The Pennsylvania Legislature is considering a bill, sponsored by Sen. Pat Stefano, that would permit military and overseas voters to transmit voted ballots over the internet. Despite good intentions, SB 1052 would jeopardize the vote and voice of our troops and compromise the integrity of Pennsylvania elections by exposing them to attacks from hackers operating anywhere and everywhere throughout the world. As a computer scientist, I know too well how easy it would be for a foreign attacker, partisan operative or hacker-for-hire to intercept and manipulate those ballots before they are received by county election officials, disenfranchising our troops and compromising our elections. Sending voted ballots over the internet is not a new idea. The federal government has been researching online ballot submission for nearly two decades, hoping to find a secure method to offer to the troops. After spending tens of millions of dollars in research, the Department of Defense, working with top cyber security experts at the National Institute of Standards and Technology, have established that we are not yet able to securely and privately transmit voted ballots over the internet. In 2014 Congress voted to cancel a long-stalled Defense project to develop an online voting system because of the unsolvable security issues.

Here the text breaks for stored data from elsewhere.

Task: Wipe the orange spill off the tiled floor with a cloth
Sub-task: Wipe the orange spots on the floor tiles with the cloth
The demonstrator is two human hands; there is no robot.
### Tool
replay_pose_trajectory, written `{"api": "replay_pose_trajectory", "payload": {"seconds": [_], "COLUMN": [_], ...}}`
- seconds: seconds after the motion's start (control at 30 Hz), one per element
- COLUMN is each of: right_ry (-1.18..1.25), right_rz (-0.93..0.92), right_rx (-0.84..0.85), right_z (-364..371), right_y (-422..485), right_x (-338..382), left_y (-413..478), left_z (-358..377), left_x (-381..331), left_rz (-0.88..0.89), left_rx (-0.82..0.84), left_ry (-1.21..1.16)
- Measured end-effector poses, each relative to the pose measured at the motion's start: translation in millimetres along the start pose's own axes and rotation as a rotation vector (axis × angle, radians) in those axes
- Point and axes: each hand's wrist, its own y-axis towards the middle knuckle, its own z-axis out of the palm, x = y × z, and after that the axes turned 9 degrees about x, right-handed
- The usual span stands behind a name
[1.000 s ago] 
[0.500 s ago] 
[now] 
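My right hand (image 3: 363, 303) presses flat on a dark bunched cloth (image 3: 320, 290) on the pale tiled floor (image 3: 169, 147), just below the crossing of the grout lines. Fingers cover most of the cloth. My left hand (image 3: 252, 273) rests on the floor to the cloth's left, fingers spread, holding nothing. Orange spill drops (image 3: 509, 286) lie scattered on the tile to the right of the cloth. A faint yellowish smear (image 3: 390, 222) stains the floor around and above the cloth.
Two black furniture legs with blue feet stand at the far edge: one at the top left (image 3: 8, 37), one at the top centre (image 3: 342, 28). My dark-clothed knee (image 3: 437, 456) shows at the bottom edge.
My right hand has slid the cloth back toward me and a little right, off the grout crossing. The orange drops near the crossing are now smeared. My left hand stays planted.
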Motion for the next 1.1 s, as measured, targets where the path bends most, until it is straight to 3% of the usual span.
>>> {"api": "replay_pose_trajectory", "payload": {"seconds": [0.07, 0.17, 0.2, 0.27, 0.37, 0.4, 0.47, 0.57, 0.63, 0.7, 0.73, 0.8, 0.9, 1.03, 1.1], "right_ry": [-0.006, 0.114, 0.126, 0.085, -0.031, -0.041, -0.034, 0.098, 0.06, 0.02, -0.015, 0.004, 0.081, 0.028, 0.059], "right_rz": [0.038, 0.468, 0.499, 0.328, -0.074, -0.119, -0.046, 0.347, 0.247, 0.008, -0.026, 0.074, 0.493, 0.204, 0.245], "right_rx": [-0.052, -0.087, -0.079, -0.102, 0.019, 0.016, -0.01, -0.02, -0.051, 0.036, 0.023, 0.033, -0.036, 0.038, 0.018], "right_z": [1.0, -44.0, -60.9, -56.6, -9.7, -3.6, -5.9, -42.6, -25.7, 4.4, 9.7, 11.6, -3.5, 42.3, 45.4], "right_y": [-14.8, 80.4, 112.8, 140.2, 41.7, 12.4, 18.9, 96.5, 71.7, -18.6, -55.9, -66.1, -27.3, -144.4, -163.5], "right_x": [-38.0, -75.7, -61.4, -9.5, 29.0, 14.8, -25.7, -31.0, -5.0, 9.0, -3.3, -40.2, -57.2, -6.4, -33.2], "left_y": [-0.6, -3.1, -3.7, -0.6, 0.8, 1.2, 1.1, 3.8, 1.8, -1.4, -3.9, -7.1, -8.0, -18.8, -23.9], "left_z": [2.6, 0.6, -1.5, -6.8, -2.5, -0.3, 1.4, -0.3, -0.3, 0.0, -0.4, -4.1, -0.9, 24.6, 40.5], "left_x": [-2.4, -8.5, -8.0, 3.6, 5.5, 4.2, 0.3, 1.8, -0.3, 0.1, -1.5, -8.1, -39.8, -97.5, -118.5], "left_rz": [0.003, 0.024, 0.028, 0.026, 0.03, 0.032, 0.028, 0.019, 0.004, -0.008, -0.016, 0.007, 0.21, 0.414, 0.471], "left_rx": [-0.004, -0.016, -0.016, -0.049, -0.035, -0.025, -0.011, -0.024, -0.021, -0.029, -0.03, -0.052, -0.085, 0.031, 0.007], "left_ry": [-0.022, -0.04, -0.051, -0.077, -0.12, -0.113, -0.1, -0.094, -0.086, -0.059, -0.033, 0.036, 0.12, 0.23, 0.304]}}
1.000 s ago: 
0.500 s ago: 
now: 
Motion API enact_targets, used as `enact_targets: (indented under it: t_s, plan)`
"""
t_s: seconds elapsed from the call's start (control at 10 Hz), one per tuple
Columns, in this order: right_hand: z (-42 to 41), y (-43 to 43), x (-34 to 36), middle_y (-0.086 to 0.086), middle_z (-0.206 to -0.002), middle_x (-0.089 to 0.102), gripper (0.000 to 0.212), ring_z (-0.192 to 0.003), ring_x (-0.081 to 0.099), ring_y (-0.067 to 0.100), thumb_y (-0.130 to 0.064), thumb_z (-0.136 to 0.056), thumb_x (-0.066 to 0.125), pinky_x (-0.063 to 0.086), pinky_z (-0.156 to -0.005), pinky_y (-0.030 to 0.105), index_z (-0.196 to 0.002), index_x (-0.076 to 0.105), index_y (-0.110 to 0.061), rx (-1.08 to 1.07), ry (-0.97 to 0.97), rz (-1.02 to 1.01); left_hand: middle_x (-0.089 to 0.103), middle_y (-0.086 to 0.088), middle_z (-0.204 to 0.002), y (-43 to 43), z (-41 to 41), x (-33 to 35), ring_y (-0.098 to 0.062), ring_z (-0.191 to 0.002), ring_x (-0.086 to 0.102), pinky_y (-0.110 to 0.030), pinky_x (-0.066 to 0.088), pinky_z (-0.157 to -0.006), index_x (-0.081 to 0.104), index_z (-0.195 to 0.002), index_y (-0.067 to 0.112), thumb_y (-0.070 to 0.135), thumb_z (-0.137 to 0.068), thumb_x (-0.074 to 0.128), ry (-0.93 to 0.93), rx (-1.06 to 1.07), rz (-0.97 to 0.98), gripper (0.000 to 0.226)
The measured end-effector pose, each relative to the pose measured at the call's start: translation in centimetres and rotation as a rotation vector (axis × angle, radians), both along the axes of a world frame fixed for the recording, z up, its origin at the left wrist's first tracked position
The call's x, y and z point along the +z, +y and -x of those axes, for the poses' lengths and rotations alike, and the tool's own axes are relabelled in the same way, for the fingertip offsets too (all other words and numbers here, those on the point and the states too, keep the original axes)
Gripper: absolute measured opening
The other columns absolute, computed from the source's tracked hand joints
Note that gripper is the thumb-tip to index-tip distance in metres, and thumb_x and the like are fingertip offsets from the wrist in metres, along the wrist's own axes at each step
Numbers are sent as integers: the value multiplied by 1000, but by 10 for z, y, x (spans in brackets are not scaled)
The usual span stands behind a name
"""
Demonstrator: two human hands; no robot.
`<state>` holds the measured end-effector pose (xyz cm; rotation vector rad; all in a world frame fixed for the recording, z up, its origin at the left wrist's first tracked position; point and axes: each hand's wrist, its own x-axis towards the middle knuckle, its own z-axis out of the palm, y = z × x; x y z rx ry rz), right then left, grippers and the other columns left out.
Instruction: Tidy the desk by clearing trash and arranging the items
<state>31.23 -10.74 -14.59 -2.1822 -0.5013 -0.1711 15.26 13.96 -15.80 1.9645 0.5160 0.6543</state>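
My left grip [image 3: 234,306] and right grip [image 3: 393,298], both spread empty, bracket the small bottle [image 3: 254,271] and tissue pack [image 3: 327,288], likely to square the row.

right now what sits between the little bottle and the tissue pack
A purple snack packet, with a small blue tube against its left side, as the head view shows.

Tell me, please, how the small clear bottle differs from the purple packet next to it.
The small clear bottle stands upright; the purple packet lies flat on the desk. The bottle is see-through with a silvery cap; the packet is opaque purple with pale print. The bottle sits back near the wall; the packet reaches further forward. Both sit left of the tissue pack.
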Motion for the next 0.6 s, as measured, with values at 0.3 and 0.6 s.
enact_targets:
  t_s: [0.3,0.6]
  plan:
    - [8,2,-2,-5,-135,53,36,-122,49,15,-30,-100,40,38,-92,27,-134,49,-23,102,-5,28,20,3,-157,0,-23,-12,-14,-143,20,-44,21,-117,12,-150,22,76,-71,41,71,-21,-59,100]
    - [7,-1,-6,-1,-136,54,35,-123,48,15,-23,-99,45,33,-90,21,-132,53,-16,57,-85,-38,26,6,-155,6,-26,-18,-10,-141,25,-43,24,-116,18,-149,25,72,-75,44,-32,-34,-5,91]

The long list of high-profile hacks — Bank of America, Office of Personnel and Management, the CIA, Central Command, the FBI, Target and more — proves that even the most fortified systems can be compromised.
Moreover, voting presents additional concerns that online banking and e-commerce do not. Because we vote by secret ballot, there is no way to check if a ballot was manipulated or hacked. This makes sending votes over the internet especially vulnerable to undetectable hacking.
For these reasons, the Department of Defense does not recommend states offer electronic ballot return to military voters. Nor does the Department of Homeland Security, where a senior official recently stated that the department “does not recommend the adoption of online voting for elections at any level of government,” adding that convenience does not outweigh “the serious risks” introduced by electronic ballot return. The risk is real and the stakes, the votes of our military and the integrity of our elections, are high.